All of the listing is to be written out word for word, with the pictures left out.
++++
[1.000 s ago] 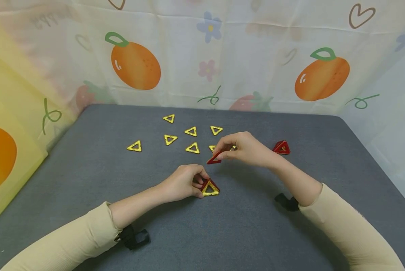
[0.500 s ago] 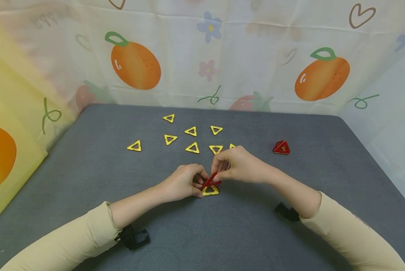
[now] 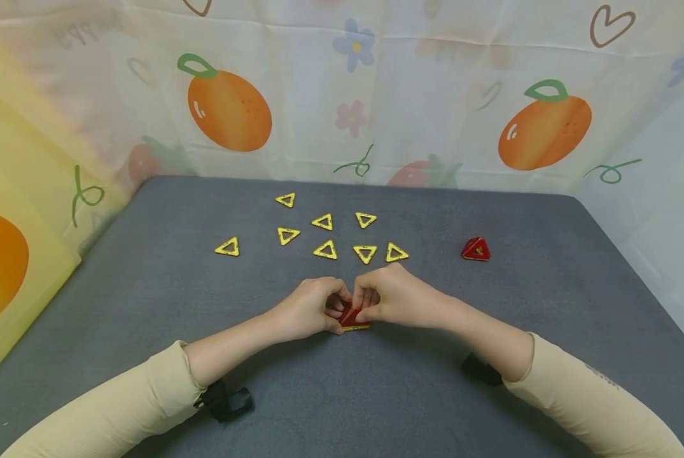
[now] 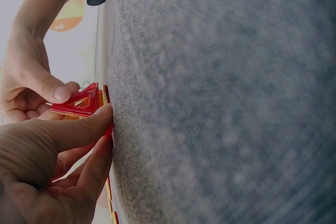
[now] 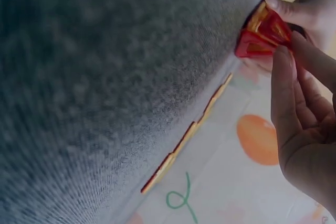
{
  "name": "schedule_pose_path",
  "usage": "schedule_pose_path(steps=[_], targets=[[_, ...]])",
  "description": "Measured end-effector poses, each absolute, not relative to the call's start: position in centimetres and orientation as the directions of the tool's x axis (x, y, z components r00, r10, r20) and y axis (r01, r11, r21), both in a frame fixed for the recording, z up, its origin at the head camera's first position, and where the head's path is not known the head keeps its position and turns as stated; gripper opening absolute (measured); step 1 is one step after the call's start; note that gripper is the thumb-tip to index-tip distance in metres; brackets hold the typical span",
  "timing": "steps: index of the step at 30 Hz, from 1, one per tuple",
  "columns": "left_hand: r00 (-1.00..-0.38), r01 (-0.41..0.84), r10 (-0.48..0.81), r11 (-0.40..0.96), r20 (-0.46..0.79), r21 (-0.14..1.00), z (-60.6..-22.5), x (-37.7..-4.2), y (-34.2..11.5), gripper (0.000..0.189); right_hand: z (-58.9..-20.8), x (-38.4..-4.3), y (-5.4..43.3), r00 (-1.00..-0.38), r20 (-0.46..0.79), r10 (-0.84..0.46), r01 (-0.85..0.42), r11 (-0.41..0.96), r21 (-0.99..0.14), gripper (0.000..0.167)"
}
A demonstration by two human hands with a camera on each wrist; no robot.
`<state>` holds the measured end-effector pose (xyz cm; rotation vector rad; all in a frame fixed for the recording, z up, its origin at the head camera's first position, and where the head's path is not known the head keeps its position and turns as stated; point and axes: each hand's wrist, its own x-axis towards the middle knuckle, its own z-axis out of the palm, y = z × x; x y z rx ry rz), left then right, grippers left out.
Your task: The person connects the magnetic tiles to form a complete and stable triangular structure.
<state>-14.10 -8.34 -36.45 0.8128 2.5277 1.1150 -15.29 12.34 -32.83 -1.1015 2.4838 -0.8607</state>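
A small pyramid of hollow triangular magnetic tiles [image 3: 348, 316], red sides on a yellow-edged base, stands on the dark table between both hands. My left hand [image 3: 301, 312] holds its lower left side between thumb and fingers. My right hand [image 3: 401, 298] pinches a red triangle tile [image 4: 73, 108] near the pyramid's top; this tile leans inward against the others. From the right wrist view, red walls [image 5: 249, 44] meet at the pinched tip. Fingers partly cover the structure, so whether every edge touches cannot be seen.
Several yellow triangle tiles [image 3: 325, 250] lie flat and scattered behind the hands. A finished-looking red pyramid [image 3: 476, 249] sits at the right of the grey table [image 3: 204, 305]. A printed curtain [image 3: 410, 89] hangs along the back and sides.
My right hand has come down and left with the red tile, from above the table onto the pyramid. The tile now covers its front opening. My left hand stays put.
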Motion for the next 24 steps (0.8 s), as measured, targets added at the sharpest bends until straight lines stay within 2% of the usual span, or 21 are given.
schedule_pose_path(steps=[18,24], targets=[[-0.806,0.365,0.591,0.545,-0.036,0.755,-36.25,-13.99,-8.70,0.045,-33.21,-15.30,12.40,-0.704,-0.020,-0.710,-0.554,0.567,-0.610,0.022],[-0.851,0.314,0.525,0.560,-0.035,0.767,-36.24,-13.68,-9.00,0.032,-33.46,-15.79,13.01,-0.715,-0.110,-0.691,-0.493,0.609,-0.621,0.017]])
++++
Result:
[1.000 s ago] 
[0.500 s ago] 
[now] 
[now] 
[now] 
{
  "name": "schedule_pose_path",
  "usage": "schedule_pose_path(steps=[_], targets=[[_, ...]])",
  "description": "Measured end-effector poses, each absolute, not relative to the call's start: position in centimetres and orientation as the directions of the tool's x axis (x, y, z components r00, r10, r20) and y axis (r01, r11, r21), both in a frame fixed for the recording, z up, its origin at the head camera's first position, and where the head's path is not known the head keeps its position and turns as stated; gripper opening absolute (measured); step 1 is one step after the call's start; note that gripper is the thumb-tip to index-tip distance in metres; brackets hold the typical span",
  "timing": "steps: index of the step at 30 Hz, from 1, one per tuple",
  "columns": "left_hand: r00 (-1.00..-0.38), r01 (-0.41..0.84), r10 (-0.48..0.81), r11 (-0.40..0.96), r20 (-0.46..0.79), r21 (-0.14..1.00), z (-60.6..-22.5), x (-37.7..-4.2), y (-34.2..11.5), gripper (0.000..0.189); right_hand: z (-58.9..-20.8), x (-38.4..-4.3), y (-5.4..43.3), r00 (-1.00..-0.38), r20 (-0.46..0.79), r10 (-0.84..0.46), r01 (-0.85..0.42), r11 (-0.41..0.96), r21 (-0.99..0.14), gripper (0.000..0.167)"
}
A demonstration by two human hands with a camera on each wrist; no robot.
`<state>` holds the measured end-effector pose (xyz cm; rotation vector rad; all in a frame fixed for the recording, z up, its origin at the head camera's first position, and where the head's path is not known the head keeps its position and turns as stated; point and axes: each hand's wrist, its own x-axis towards the middle knuckle, its own z-axis out of the palm, y = z × x; x y z rx ry rz), left then right, grippers left out.
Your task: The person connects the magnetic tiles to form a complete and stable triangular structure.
<state>-14.10 -8.34 -36.45 0.8128 2.5277 1.1150 -15.29 12.34 -32.83 -1.1015 2.4838 -0.8607</state>
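A small pyramid of hollow triangular magnetic tiles [image 3: 348, 316], red sides on a yellow-edged base, stands on the dark table between both hands. My left hand [image 3: 301, 312] holds its lower left side between thumb and fingers. My right hand [image 3: 401, 298] pinches a red triangle tile [image 4: 73, 108] near the pyramid's top; this tile leans inward against the others. From the right wrist view, red walls [image 5: 249, 44] meet at the pinched tip. Fingers partly cover the structure, so whether every edge touches cannot be seen.
Several yellow triangle tiles [image 3: 325, 250] lie flat and scattered behind the hands. A finished-looking red pyramid [image 3: 476, 249] sits at the right of the grey table [image 3: 204, 305]. A printed curtain [image 3: 410, 89] hangs along the back and sides.
My right hand has come down and left with the red tile, from above the table onto the pyramid. The tile now covers its front opening. My left hand stays put.
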Motion for the next 24 steps (0.8 s), as measured, targets added at the sharpest bends until straight lines stay within 2% of the usual span, or 21 are given.
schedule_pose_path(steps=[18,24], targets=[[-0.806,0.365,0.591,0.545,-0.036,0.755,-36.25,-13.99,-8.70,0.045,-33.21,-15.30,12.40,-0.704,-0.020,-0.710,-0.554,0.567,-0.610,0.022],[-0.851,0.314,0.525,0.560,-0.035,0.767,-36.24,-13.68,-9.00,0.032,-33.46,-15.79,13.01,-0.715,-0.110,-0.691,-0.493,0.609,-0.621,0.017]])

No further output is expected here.